#### Provided data ####
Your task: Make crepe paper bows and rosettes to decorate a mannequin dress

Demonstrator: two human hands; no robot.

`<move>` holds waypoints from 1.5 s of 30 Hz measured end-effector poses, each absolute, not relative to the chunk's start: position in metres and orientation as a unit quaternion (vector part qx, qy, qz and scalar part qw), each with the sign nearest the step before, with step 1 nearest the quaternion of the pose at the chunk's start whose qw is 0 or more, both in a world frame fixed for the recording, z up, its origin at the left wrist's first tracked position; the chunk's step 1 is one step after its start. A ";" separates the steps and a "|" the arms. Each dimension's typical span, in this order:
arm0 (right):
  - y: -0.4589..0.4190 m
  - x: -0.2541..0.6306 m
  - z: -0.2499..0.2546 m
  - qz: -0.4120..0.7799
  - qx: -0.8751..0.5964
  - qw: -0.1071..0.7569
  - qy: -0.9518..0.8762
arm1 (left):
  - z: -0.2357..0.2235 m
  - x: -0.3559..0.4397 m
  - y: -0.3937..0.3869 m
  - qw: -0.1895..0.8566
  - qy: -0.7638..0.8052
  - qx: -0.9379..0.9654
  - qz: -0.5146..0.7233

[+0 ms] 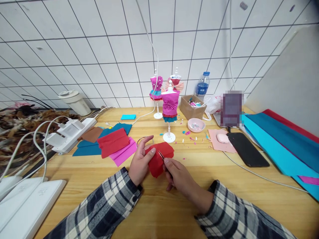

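Note:
My left hand [141, 159] pinches the edge of a red piece of fabric [159, 158] lying on the wooden table [174, 212]. My right hand [178, 176] is closed around a thin metal tool [161, 155], whose tip rests on the red fabric beside my left fingers. Just beyond stands a small mannequin in a pink dress [169, 106] on a white stand. Two more dressed mannequins [156, 87] stand behind it.
Folded red, pink, teal and brown fabric [113, 142] lies to the left by a white power strip [71, 132] with cables. A cardboard box [192, 107], pink dish [196, 124], water bottle [202, 85], black phone [248, 149] and large blue and red sheets [281, 139] sit to the right.

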State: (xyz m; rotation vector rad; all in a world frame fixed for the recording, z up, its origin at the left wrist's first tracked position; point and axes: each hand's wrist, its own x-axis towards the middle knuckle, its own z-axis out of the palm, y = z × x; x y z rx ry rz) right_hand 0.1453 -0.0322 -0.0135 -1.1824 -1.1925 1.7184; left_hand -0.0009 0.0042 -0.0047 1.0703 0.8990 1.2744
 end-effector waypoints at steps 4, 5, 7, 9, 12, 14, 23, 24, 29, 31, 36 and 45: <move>-0.032 0.146 -0.014 0.665 -0.460 0.364 -0.463 | -0.002 0.002 0.001 0.615 0.380 0.452 0.523; -0.032 0.146 -0.014 0.662 -0.462 0.364 -0.464 | -0.001 0.002 0.000 0.616 0.380 0.454 0.519; -0.031 0.146 -0.015 0.656 -0.467 0.366 -0.467 | 0.000 0.003 -0.002 0.617 0.382 0.458 0.514; -0.031 0.146 -0.014 0.652 -0.467 0.367 -0.471 | 0.001 0.004 -0.003 0.617 0.381 0.461 0.511; -0.031 0.146 -0.013 0.649 -0.466 0.367 -0.477 | 0.000 0.003 -0.002 0.620 0.374 0.457 0.517; -0.031 0.146 -0.012 0.648 -0.466 0.369 -0.477 | -0.002 0.003 -0.002 0.616 0.375 0.449 0.528; -0.032 0.146 -0.013 0.661 -0.458 0.369 -0.466 | 0.000 0.003 -0.005 0.589 0.393 0.495 0.504; -0.033 0.146 -0.013 0.661 -0.458 0.371 -0.465 | 0.000 0.004 -0.006 0.585 0.394 0.505 0.498; -0.034 0.144 -0.016 0.645 -0.457 0.389 -0.474 | -0.002 0.008 -0.009 0.566 0.409 0.526 0.486; -0.034 0.143 -0.016 0.637 -0.459 0.396 -0.475 | -0.003 0.009 -0.010 0.561 0.414 0.527 0.486; -0.035 0.141 -0.017 0.637 -0.464 0.403 -0.466 | -0.002 0.008 -0.011 0.547 0.422 0.539 0.482; -0.038 0.137 -0.018 0.648 -0.457 0.428 -0.434 | -0.001 0.009 -0.012 0.503 0.453 0.569 0.467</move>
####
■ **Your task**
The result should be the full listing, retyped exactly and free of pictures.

■ **Final answer**
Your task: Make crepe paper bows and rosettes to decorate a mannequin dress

Demonstrator: two human hands; no robot.

`<move>` holds waypoints from 1.5 s of 30 Hz measured end-effector poses, each absolute, not relative to the chunk's start: position in metres and orientation as a unit quaternion (vector part qx, qy, qz and scalar part qw), each with the sign nearest the step before, with step 1 nearest the quaternion of the pose at the chunk's start whose qw is 0 or more, both in a world frame fixed for the recording, z up, its origin at the left wrist's first tracked position; the chunk's step 1 is one step after its start. A ";" separates the steps and a "|" the arms. Each dimension's typical span, in this order:
arm0 (right):
  - y: -0.4589..0.4190 m
  - x: -0.2541..0.6306 m
  - z: -0.2499..0.2546 m
  - qz: -0.4120..0.7799
  - qx: -0.8751..0.5964
  - qw: -0.1071..0.7569
  - qy: -0.9518..0.8762
arm1 (left):
  - z: -0.2357..0.2235 m
  - x: -0.3559..0.4397 m
  - y: -0.3937..0.3869 m
  - qw: -0.1895..0.8566
  - qy: -0.7638..0.8052
  - qx: -0.9379..0.9654
  - qz: -0.5146..0.7233

[+0 ms] 

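Note:
My left hand [141, 159] pinches the edge of a red piece of fabric [159, 158] lying on the wooden table [174, 212]. My right hand [178, 176] is closed around a thin metal tool [161, 155], whose tip rests on the red fabric beside my left fingers. Just beyond stands a small mannequin in a pink dress [169, 106] on a white stand. Two more dressed mannequins [156, 87] stand behind it.
Folded red, pink, teal and brown fabric [113, 142] lies to the left by a white power strip [71, 132] with cables. A cardboard box [192, 107], pink dish [196, 124], water bottle [202, 85], black phone [248, 149] and large blue and red sheets [281, 139] sit to the right.
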
State: (xyz m; rotation vector rad; all in a world frame fixed for the recording, z up, its origin at the left wrist's first tracked position; point and axes: each hand's wrist, its own x-axis towards the middle knuckle, its own z-axis out of the palm, y = z × x; x y z rx ry rz) right_hand 0.1453 -0.0322 -0.0135 -1.1824 -1.1925 1.7184; left_hand -0.0009 0.0042 -0.0047 1.0703 0.8990 1.2744
 end-effector waypoints at steps 4, 5, 7, 9, 12, 14, 23, 24, 29, 31, 36 and 45: <move>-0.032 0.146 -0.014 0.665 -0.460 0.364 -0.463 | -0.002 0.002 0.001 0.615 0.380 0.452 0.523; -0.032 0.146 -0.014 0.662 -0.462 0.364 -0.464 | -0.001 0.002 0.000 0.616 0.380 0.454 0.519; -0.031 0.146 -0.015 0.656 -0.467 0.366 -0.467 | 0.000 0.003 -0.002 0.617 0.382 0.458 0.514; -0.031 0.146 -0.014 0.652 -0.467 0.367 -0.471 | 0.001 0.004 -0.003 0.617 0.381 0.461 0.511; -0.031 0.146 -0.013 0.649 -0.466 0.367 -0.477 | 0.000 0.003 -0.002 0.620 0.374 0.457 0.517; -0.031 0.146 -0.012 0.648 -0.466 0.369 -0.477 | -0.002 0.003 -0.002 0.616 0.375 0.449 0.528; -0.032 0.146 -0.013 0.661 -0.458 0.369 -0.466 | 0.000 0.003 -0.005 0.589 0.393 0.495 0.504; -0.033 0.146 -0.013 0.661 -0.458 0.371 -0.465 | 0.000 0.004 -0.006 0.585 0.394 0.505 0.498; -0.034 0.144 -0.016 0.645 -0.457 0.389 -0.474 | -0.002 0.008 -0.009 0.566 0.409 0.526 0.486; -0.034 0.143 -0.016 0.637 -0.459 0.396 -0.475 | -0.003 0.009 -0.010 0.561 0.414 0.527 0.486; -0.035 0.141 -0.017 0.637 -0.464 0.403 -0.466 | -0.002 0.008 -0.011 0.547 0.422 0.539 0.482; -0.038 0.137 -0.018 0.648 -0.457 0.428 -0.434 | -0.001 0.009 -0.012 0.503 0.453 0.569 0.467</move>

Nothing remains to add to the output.